Exercise requirements = Your job is to return every line of the listing holding the string "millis".

Provided material =
- Opening Delimiter -

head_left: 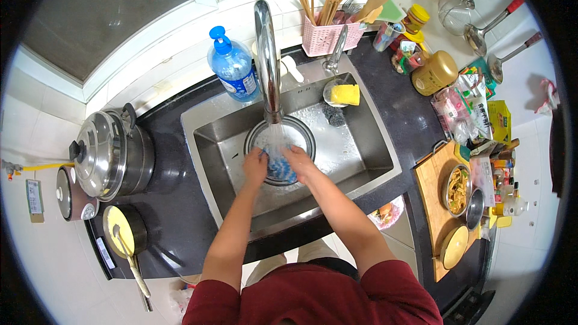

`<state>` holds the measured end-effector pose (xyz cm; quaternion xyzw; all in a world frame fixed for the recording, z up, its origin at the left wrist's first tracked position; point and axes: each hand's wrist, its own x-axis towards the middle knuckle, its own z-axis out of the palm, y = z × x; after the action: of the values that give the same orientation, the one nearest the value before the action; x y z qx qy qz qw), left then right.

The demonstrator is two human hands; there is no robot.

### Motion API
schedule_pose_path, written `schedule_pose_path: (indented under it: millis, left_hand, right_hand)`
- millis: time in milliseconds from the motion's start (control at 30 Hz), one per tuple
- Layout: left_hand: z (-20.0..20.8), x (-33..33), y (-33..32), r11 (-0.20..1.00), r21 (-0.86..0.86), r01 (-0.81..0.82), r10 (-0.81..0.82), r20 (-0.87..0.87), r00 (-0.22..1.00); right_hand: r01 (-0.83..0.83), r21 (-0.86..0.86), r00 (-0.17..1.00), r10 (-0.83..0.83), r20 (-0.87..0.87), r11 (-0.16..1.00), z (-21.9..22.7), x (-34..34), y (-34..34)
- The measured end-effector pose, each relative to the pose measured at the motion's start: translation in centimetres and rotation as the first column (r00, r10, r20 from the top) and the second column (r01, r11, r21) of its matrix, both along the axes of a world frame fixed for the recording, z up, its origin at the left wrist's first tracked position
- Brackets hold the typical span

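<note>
Both my hands are in the steel sink (355, 171), gripping a blue and white patterned cloth (279, 170) between them. My left hand (255, 164) closes on the cloth's left side, and my right hand (298, 164) closes on its right side. From the tall chrome faucet (268, 60), water runs down onto the cloth and the fingers, which it partly blurs. Under the cloth lies a round metal dish or lid (305, 139) with a dark rim; the hands cover part of it.
At the sink's far right corner sit a yellow sponge (345, 94) and a dark scrubber (334, 115). A blue pump bottle (235, 69) stands behind the sink. To the left are a steamer pot (114, 156) and a saucepan (123, 229); a cutting board (430, 189) with dishes lies right.
</note>
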<state>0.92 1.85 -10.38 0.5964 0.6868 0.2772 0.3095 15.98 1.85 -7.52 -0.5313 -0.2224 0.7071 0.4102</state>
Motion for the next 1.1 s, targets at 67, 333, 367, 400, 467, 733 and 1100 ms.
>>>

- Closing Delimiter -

Response for this exercise =
schedule_pose_path, written `schedule_pose_path: (indented under it: millis, left_hand, right_hand)`
- millis: time in milliseconds from the motion's start (control at 30 Hz), one per tuple

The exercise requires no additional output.